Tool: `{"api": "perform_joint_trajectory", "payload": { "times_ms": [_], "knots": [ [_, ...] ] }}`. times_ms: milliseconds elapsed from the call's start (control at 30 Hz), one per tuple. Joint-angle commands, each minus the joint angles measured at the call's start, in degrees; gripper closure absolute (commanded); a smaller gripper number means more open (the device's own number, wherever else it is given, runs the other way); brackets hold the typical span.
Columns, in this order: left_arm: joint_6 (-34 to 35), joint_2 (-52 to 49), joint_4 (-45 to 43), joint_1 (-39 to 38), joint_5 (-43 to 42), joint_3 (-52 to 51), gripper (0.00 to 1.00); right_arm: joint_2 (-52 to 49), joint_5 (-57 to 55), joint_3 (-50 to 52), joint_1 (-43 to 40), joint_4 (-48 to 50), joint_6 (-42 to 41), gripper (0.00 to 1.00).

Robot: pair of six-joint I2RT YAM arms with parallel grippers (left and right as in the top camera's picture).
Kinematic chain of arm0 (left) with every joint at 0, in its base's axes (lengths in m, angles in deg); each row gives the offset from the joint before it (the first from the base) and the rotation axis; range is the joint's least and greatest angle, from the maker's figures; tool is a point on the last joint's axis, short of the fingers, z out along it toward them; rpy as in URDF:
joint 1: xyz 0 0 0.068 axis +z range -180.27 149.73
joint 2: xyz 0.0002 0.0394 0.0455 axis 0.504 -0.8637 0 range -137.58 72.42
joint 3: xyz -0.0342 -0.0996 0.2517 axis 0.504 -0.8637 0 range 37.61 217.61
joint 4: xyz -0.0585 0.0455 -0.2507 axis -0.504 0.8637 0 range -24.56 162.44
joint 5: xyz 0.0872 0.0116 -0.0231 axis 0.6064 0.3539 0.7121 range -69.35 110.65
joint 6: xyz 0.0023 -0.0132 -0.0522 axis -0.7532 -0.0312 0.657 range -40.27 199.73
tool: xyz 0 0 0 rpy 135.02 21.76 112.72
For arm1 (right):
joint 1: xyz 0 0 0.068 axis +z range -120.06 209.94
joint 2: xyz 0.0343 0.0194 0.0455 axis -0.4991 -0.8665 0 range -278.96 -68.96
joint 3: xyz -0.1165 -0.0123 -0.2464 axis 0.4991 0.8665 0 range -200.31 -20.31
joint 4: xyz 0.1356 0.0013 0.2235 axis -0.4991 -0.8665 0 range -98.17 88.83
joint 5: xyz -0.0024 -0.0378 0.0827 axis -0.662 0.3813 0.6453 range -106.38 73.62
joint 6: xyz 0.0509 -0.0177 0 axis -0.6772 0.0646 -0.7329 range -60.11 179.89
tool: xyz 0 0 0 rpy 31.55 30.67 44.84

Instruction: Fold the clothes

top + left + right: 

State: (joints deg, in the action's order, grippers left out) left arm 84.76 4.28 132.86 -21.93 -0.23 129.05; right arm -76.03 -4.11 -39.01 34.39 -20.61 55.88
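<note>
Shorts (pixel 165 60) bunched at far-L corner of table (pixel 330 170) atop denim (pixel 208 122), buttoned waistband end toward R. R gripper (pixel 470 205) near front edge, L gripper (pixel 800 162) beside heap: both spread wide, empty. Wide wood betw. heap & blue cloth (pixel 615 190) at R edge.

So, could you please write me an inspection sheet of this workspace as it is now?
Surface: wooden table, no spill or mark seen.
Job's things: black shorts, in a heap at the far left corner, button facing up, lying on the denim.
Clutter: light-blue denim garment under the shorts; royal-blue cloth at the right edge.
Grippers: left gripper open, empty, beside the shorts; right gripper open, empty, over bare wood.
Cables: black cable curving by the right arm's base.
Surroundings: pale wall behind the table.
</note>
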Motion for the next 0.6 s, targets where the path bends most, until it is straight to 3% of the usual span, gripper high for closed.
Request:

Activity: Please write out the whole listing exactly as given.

Completed exercise:
Tool: `{"api": "perform_joint_trajectory", "payload": { "times_ms": [_], "knots": [ [_, ...] ] }}`. times_ms: milliseconds elapsed from the call's start (control at 30 Hz), one per tuple. Joint-angle commands, each minus the joint angles measured at the call's start, in degrees; gripper closure absolute (commanded); a smaller gripper number means more open (the device's own number, wherever else it is given, runs the other way); brackets hold the typical span.
Columns, in this order: left_arm: joint_6 (-34 to 35), joint_2 (-52 to 49), joint_4 (-45 to 43), joint_1 (-39 to 38), joint_5 (-43 to 42), joint_3 (-52 to 51), gripper (0.00 to 1.00); right_arm: joint_2 (-52 to 49), joint_5 (-57 to 55), joint_3 (-50 to 52), joint_1 (-43 to 40), joint_4 (-48 to 50), joint_6 (-42 to 41), gripper (0.00 to 1.00).

Robot: pair of six-joint I2RT YAM arms with parallel grippers (left and right as in the top camera's picture).
Kinematic chain of arm0 (left) with every joint at 0, in its base's axes (lengths in m, angles in deg); each row gives the offset from the joint before it (the first from the base) and the rotation axis; range is the joint's least and greatest angle, from the maker's figures; tool is a point on the last joint's axis, short of the fingers, z out along it toward them; rpy as in URDF:
joint 1: xyz 0 0 0.068 axis +z range -180.27 149.73
joint 2: xyz 0.0002 0.0394 0.0455 axis 0.504 -0.8637 0 range -137.58 72.42
joint 3: xyz -0.0342 -0.0996 0.2517 axis 0.504 -0.8637 0 range 37.61 217.61
joint 4: xyz -0.0585 0.0455 -0.2507 axis -0.504 0.8637 0 range -24.56 162.44
joint 5: xyz 0.0872 0.0116 -0.0231 axis 0.6064 0.3539 0.7121 range -69.35 110.65
joint 6: xyz 0.0023 -0.0132 -0.0522 axis -0.7532 -0.0312 0.657 range -40.27 199.73
tool: xyz 0 0 0 rpy 135.02 21.76 112.72
For arm1 (right):
joint 1: xyz 0 0 0.068 axis +z range -120.06 209.94
joint 2: xyz 0.0343 0.0194 0.0455 axis -0.4991 -0.8665 0 range -278.96 -68.96
joint 3: xyz -0.1165 -0.0123 -0.2464 axis 0.4991 0.8665 0 range -200.31 -20.31
joint 4: xyz 0.1356 0.0013 0.2235 axis -0.4991 -0.8665 0 range -98.17 88.83
joint 5: xyz -0.0024 -0.0378 0.0827 axis -0.662 0.3813 0.6453 range -106.38 73.62
joint 6: xyz 0.0509 -0.0177 0 axis -0.6772 0.0646 -0.7329 range -60.11 179.89
tool: xyz 0 0 0 rpy 31.55 30.67 44.84

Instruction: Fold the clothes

top + left + right: 

State: (joints deg, in the action's order, grippers left out) left arm 84.76 4.28 132.86 -21.93 -0.23 129.05; right arm -76.03 -4.11 -39.01 34.39 -20.61 55.88
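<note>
Shorts (pixel 165 60) bunched at far-L corner of table (pixel 330 170) atop denim (pixel 208 122), buttoned waistband end toward R. R gripper (pixel 470 205) near front edge, L gripper (pixel 800 162) beside heap: both spread wide, empty. Wide wood betw. heap & blue cloth (pixel 615 190) at R edge.

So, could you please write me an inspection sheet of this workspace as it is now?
Surface: wooden table, no spill or mark seen.
Job's things: black shorts, in a heap at the far left corner, button facing up, lying on the denim.
Clutter: light-blue denim garment under the shorts; royal-blue cloth at the right edge.
Grippers: left gripper open, empty, beside the shorts; right gripper open, empty, over bare wood.
Cables: black cable curving by the right arm's base.
Surroundings: pale wall behind the table.
</note>
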Motion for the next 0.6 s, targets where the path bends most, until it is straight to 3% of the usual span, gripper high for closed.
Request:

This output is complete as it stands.